Oleh karena itu, Pemerintah Aceh sebetulnya bisa ‘mencuri’ start penerapan dan penganggaran untuk “Wajar 12 Tahun Aceh” yakni dengan mengalokasikan anggaran dari dana Otonomi Khusus untuk dunia pendidikan sejak SD hingga SLTA untuk tahun 2014. Tentunya program dan penganggaran ini harus dibarengi dengan qanun (peraturan daerah), sehingga dana ini bisa cair tepat waktu.
Saya yakin Program Wajar Aceh sangat signifikan dan tidak saja bermanfaat ganda; untuk mengatasi ketertinggalan kualitas manusia Aceh masa depan dan sebagai subsidi kepada orang tua, tetapi juga bagian dari tanggung jawab eksekutif dan legislatif Aceh terhadap penerapan hadis Nabi saw yang berbunyi Utlubul ilma minal mahdi ilal lahdi (Tuntutlah ilmu dari ayunan hingga ke liang lahat).

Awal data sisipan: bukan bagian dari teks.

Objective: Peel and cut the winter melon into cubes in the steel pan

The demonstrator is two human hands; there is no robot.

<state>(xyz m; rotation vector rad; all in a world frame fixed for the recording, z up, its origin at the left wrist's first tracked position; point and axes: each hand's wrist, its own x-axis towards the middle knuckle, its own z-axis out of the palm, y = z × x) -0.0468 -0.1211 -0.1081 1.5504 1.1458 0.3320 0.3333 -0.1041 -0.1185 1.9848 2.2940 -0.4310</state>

Hadis di atas merupakan salah satu rujukan jitu yang mengindikasikan bahwa pendidikan adalah wajib. Sayangnya, rujukan ini tidak sepenuhnya dijadikan referensi oleh pemerintah kita dalam merancang program dan pendanaan pendidikan di tanah air, sekalipun kebanyakan kita adalah muslim. Itu yang, antara lain, membedakan kita dengan Taiwan. Lantas pertanyaannya, kalau rakyat Taiwan bisa, mengapa kita tidak?